Gantikan Uang Jepang
Melongok sejarahnya, penerbitan ORI diinisiasi oleh Menteri Keuangan Alexander Andries Maramis pada 24 Oktober 1945. Saat itu A.A. Maramis, yang namanya diabadikan sebagai nama salah satu gedung Kementerian Keuangan, menginstruksikan pencarian tempat percetakan uang dengan teknologi yang relatif modern dan membentuk panitia Penyelenggaraan Percetakan Uang Kertas Republik Indonesia.Setahun berselang, tepatnya pada 30 Oktober 1946, saat Menteri Keuangan dijabat Sjafruddin Prawiranegara, pemerintah menerbitkan emisi pertama uang kertas ORI. Beredarnya ORI secara resmi menggantikan mata uang Jepang, uang NICA, dan uang yang diterbitkan De Javasche Bank.Dalam perkembangannya, mata uang RI itu dinamai rupiah.
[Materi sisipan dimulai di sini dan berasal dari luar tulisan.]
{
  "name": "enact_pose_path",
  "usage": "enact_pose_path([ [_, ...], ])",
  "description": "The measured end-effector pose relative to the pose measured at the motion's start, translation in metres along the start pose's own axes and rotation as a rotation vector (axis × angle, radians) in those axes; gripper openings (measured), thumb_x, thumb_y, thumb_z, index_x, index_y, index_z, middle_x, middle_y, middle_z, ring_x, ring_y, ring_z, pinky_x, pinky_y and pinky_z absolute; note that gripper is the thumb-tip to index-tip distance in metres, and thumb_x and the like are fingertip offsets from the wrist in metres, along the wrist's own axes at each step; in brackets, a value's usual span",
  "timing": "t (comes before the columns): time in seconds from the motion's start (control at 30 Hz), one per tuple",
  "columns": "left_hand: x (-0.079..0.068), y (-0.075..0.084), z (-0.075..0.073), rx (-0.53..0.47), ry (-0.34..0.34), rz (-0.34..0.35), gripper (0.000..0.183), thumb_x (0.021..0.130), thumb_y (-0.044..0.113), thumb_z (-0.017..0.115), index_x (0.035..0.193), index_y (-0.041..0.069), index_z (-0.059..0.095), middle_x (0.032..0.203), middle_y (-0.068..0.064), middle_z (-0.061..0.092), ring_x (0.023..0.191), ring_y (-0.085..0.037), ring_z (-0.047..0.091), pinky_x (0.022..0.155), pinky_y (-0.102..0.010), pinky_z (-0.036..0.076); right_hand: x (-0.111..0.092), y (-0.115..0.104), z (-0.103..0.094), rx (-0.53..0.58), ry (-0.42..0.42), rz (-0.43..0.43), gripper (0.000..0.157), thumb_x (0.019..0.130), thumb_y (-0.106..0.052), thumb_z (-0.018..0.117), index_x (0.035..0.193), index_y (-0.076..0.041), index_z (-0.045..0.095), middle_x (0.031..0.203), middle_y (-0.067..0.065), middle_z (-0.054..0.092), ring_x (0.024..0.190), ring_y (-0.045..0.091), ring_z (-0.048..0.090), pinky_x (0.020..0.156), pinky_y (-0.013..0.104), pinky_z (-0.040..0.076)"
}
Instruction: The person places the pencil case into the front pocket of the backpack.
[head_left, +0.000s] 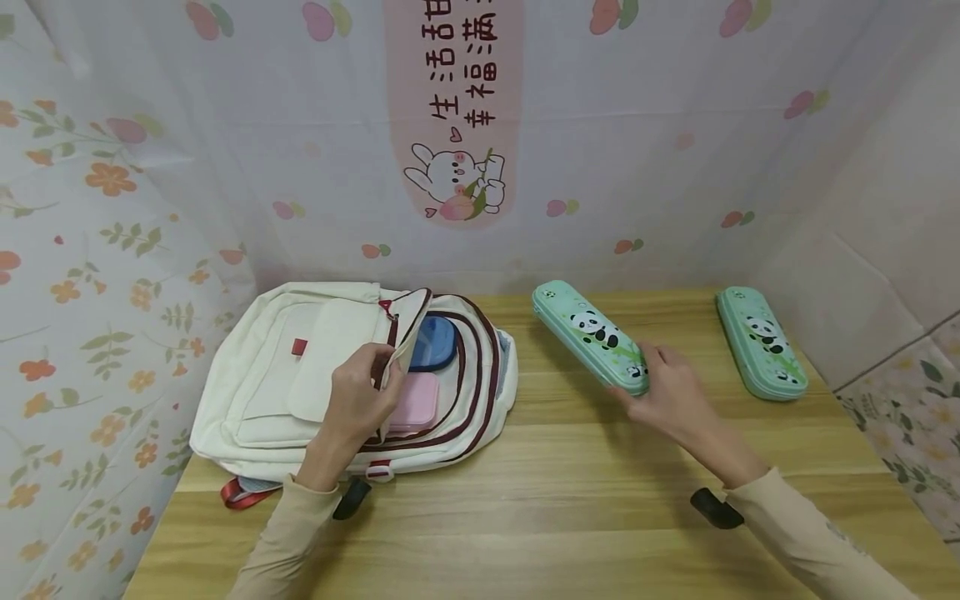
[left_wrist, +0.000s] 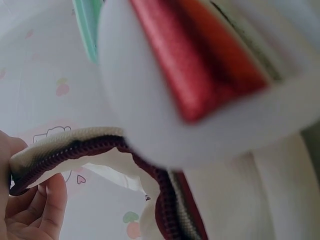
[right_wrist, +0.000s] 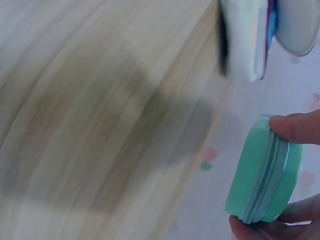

Dalam bahasa Sansekerta, rupiah berarti perak yang ditempa atau dicetak. Dalam percaturan global, rupiah dikenal dengan kode IDR.Emisi perdana ORI dicetak berdenominasi Rp5, Rp10, dan Rp100. ORI Rp100 dicetak dengan warna hijau kebiruan dan menampilkan wajah Presiden pertama RI, Soekarno. Selanjutnya, Soekarno menjadi presiden RI yang wajahnya paling banyak terpampang di uang kertas yang diterbitkan Bank Indonesia.Banyak peristiwa penting yang terjadi pada rupiah seiring perkembangan perekonomian Indonesia. Salah satunya adalah kebijakan pemangkasan nilai uang (sanering) yang dilakukan untuk mengatasi hiper inflasi pada 1965. Saat itu, uang bernilai seribu rupiah dipangkas menjadi satu rupiah.
Pangkas Angka Nol
Beda tapi serupa, pertengahan 2010 lalu Gubernur Bank Indonesia Darmin Nasution melemparkan wacana untuk melakukan redenominasi rupiah. Wacananya, redenominasi rupiah dilakukan dengan menyederhanakan 3 angka nol dalam nilai rupiah saat ini. Uang Rp1.000, misalnya, akan diredenominasi menjadi Rp1.Namun, Darmin menegaskan redenominasi bukan sanering atau pemotongan nilai mata uang. Alasannya, redenominasi tidak memangkas nilai uang, tetapi menyederhanakan nominalnya.Redenominasi, kata Darmin, perlu dilakukan karena pecahan uang Indonesia terlalu besar, sehingga menimbulkan inefisiensi dan kenyamanan dalam melakukan transaksi. Seiring era Masyarakat Ekonomi ASEAN 2015, Indonesia dinilai perlu mempersiapkan kesetaraan ekonomi yang dicerminkan melalui mata uangnya. Pasalnya, ada asumsi bahwa negara yang nilai mata uangnya yang terlalu besar adalah negara yang mengalami inflasi yang tinggi.Selain menghadapi redenominasi dan sanering, rupiah juga pernah tenggelam akibat krisis moneter Asia pada 1998 lalu. Nilai tukar rupiah terhadap dolar Amerika Serikat terjun bebas menyentuh level terendah Rp17.000/US$.Saat ini, tekanan eksternal akibat krisis utang Eropa dan lesunya ekonomi AS, kembali membuat rupiah terkoreksi. Dari level Rp9.000-an, rupiah bermanufer ke level Rp9.400--Rp9.600/US$. Deviasi yang relatif kecil itu tidak lain ditopang oleh cadangan devisa RI yang mantap bertengger di kisaran US$110 juta dan intervensi BI.Seolah menggambarkan wajah ekonomi Indonesia, rupiah telah teruji menghadapi sejumlah krisis. Sudah sepantasnya apresiasi diberikan. Mengutip lagu anak-anak era 90-an: aku cinta rupiah, walau dolar di mana-mana. Dirgahayu ORI!